The fiscal plan of the Puerto Rico Electric Power Authority (PREPA) does not have the slightest information on its current finances, it seems to be aimed at dismantling the Puerto Rico Energy Commission (CEPR, Spanish acronym) and advocates reconsidering the rate structure that was rejected by that regulator.
Similarly, although there are no estimates of the demand for electricity consumption in Puerto Rico in the future, the plan emphasizes that when designing a new rate, a charge could be established for those who, seeking for other energy alternatives, decide to be disconnected from PREPA.
Although PREPA's fiscal plan does not include consumption data or an estimate of the billing and infrastructure losses caused by Hurricanes Irma and María, the document indicates that restoring the Island's power grid would require $ 17,606 billion in federal funds.
The figure comes from a report prepared by a working group created by the Governor of New York, Andrew Cuomo, to assist the Island and that included technicians and experts from the federal Department of Energy and electric companies such as Long Island Power Authority and Consolidated Edison, among others.
"In the absence of substantial federal funds for the recovery effort, the recommendations of the Energy Resiliency Working Group cannot be implemented," reads the document that the Fiscal Agency and Financial Advisory Authority (FAFAA) submitted to the Board.
"The final cost estimates require multiple engineering studies and an updated Integrated Resource Plan (IRP)," is added in a footnote. The document indicates, on page 75, that "the timing and amount of federal funds" that could be received is "uncertain."
The IPR can be described as a master document that establishes the infrastructure, maintenance and operational needs of an electric company, in order to comply with regulatory standards and satisfy the electricity demand of its customers in a certain period of time. This analysis allows estimating the investments needed and the most appropriate technologies or processes to meet energy demand.
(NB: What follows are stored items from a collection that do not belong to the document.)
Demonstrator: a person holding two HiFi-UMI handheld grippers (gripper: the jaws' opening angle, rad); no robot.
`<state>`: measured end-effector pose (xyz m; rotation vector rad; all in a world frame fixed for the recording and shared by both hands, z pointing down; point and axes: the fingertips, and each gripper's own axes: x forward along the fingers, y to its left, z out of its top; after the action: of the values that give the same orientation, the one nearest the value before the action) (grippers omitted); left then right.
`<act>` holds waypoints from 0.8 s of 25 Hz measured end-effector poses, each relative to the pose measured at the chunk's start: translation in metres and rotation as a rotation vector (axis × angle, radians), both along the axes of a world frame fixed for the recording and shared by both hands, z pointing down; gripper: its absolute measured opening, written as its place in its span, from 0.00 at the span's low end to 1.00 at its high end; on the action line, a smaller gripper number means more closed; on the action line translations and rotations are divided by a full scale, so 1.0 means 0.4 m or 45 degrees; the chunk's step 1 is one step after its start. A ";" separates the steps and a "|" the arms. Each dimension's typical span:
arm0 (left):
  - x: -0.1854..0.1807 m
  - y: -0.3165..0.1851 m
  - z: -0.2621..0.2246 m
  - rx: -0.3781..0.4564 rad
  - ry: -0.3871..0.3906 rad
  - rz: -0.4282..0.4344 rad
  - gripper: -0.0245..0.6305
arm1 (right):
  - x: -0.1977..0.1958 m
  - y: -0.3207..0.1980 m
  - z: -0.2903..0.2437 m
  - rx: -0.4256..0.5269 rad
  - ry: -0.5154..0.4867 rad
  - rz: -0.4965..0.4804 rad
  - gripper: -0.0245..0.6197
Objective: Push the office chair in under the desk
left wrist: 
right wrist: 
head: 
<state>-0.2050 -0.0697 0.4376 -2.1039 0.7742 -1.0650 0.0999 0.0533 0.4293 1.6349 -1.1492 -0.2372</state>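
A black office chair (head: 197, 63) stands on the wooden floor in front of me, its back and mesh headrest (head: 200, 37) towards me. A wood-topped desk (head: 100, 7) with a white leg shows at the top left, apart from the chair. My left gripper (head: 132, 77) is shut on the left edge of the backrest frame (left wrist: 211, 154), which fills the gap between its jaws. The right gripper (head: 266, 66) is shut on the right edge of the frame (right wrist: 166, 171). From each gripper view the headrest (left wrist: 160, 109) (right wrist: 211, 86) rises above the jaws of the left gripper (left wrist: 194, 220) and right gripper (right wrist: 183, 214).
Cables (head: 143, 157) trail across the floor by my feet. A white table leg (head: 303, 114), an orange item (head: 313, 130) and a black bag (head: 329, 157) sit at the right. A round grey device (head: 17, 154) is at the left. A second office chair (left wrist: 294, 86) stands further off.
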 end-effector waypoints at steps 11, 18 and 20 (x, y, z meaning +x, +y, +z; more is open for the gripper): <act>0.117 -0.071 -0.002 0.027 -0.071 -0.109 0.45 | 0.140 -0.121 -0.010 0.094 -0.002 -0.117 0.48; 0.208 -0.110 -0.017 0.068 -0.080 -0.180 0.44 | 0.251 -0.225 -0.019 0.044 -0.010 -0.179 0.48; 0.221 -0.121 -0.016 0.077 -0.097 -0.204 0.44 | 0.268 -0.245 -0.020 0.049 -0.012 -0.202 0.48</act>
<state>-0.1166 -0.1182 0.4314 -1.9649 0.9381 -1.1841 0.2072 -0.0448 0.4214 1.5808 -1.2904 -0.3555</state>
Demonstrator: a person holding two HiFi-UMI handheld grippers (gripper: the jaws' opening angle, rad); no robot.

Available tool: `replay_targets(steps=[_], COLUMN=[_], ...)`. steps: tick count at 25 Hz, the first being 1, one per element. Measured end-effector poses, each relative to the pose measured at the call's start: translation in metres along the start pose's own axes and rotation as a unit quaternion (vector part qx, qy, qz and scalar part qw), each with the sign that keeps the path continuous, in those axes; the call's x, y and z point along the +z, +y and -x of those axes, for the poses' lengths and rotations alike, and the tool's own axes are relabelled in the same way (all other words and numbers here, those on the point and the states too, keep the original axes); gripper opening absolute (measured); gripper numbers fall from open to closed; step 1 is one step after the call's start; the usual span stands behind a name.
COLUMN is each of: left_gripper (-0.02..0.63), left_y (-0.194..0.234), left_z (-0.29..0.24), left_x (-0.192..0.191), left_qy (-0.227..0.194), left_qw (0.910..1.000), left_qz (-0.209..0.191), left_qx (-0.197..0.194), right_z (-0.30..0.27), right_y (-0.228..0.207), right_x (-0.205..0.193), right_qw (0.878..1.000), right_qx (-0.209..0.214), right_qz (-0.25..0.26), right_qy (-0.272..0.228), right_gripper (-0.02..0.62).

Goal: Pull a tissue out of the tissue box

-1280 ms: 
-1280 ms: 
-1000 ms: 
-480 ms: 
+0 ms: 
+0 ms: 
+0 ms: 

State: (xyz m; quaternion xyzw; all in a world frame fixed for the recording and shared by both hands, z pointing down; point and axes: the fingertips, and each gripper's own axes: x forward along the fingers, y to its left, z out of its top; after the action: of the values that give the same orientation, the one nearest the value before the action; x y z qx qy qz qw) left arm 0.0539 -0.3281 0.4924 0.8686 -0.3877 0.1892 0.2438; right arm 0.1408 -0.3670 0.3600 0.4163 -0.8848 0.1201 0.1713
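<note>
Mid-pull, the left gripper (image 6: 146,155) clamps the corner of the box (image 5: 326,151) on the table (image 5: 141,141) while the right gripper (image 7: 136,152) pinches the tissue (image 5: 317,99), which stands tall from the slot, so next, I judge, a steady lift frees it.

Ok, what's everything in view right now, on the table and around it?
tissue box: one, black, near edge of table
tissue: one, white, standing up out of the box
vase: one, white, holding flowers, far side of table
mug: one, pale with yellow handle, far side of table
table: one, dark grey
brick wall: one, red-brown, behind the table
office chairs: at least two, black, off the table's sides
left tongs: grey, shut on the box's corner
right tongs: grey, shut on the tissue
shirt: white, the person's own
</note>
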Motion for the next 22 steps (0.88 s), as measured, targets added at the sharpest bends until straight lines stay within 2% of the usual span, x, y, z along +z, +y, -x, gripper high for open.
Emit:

El Nuevo Día requested FAFAA an interview to discuss the content of PREPA’s plan, but, yesterday, those who could attend the request for information were not available.
The 79-page document gives a statistical account of PREPA's assets and details the steps it has taken to restore service after the cyclone.
Then, the document notes that the hurricanes "devastated the liquidity position" of PREPA and claims that the situation requires an "urgent, deep and permanent transformation" of the energy sector on the Island.
As part of this transformation, the plan proposed by PREPA contemplates leaving the transmission and distribution network in the hands of "a single private operator", through a public-private partnership (3P).
According to the plan, the network operator's contract could be extended for about 25 years or reach an agreement of 10 to 15 years, depending on the model chosen and the way in which the operator will charge for its services.
Meanwhile, for generation, PREPA considers "selling" the units in San Juan, Palo Seco, Aguirre, Costa Sur and "others" and allowing "new generators" or incorporating a concept of "franchises" with these PREPA units.
That transformation, according to the plan, would have to be accompanied by the tariff rejected by CEPR and a new structure that regulates the operation of PREPA.
PREPA dictates the rules
In the plan, PREPA suggests the changes that would have to take place in that new entity that would supervise it.
"PREPA and future private owners will require a reasonable regulatory process," the document reads. "CEPR” consistently tries to exercise direct and excessive operational control of PREPA, beyond the traditional rate and the revision of the IRP."
According to the document, CEPR acts against the provisions of the PROMSEA Law in the case of PREPA.
However, the federal PROMESA Law establishes in section 503 that, when considering energy projects, the Board must contribute "to support CEPR in achieving its objective of reducing energy costs and guaranteeing energy rates that are affordable for consumers and businesses."
Regulator is crucial
For the president of the Manufacturers Association (PRMA), Rodrigo Masses, dismantling CEPR when considering the incorporation of private players is a contradiction.
For Masses, although "an electricity revolution" is needed in Puerto Rico, this has to be clear and transparent, with open bids, which would allow the arrival of new players.
"It would be a big mistake to change CEPR ," said Masses.
For his part, Stephen Spencer, advisor to the Ad Hoc-PREPA group of bondholders, said it would not be appropriate to alter the functioning of the regulatory entity that was created under the 2014 energy reform law, just when it is proposed that private entities enter into energy generation or distribution activities on the Island.
He explained that CEPR has been beneficial for all parties interested in PREPA, including the Puerto Rican consumer, by creating an environment of transparency and decisions based on logic and expert knowledge, instead of "political influences."
Spencer added that an independent regulatory entity is part of the solution Puerto Rico needs to address its energy problem, particularly at a time when thousands of US citizens still suffer the longest electricity service suspension in the history of the United States.
"Priority should turn on the lights," said Spencer, who indicated that PREPA should pass into the hands of a team of experts in electrical systems and free of government intervention.